== Prompt ==
Return the data below exactly, stopping after the line with "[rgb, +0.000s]".

== Available records ==
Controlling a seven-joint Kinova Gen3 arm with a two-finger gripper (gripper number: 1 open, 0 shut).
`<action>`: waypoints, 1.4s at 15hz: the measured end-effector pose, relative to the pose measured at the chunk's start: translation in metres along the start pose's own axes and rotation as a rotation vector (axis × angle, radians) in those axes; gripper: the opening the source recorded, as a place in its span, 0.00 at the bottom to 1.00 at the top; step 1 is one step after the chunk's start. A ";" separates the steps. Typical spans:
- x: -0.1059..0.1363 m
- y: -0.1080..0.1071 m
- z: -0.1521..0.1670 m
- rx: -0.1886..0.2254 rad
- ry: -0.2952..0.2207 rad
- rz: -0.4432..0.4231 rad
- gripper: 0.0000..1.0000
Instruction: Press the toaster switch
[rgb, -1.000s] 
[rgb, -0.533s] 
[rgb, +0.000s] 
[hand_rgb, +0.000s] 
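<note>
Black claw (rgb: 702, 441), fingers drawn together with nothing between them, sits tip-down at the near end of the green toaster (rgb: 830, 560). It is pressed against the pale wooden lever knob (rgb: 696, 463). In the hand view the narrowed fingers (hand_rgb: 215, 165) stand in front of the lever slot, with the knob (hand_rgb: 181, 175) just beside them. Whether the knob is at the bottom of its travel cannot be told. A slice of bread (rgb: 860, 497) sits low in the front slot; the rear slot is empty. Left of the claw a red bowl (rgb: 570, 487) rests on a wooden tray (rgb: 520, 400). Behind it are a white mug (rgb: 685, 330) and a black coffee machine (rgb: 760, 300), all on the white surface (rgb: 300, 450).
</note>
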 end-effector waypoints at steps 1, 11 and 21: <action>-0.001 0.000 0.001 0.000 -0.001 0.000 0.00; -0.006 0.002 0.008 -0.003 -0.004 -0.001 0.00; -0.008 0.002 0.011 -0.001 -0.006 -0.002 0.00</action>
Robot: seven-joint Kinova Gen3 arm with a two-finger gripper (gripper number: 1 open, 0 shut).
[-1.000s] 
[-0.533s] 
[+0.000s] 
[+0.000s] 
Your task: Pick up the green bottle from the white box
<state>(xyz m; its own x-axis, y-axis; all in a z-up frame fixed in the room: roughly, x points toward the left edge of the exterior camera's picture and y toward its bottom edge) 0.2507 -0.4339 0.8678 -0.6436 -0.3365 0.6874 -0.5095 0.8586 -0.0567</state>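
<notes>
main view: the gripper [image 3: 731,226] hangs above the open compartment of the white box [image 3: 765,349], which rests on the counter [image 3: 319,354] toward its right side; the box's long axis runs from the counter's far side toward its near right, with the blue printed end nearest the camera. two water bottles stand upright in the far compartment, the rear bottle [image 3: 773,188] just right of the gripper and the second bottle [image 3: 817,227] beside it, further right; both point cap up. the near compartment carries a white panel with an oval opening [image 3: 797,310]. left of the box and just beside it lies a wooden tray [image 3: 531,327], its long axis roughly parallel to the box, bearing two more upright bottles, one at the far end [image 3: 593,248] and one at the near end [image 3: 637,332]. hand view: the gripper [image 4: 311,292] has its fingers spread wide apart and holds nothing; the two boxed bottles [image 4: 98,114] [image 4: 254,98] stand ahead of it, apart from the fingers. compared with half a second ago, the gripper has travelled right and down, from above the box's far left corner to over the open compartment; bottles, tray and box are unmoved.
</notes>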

== Your solution ==
Controlling a seven-joint Kinova Gen3 arm with a two-finger gripper (gripper number: 1 open, 0 shut).
`<action>`: waypoints, 1.4s at 15hz: the measured end-effector pose, relative to the pose measured at the chunk's start: translation in metres along the start pose's own axes and rotation as a rotation vector (axis × angle, radians) in those axes; gripper: the opening the source recorded, as a place in its span, 0.00 at the bottom to 1.00 at the top; step 1 is one step after the chunk's start. A ";" separates the steps. Typical spans:
- x: -0.1059..0.1363 m
- y: -0.1080..0.1071 m
- z: -0.1521..0.1670 m
- rx: -0.1886..0.2254 rad
- ry: -0.2952..0.2207 rad
- rz: -0.4432..0.4231 rad
- gripper: 0.0000..1.0000
Instruction: Press the toaster switch
[rgb, -1.000s] 
[rgb, -0.533s] 
[rgb, +0.000s] 

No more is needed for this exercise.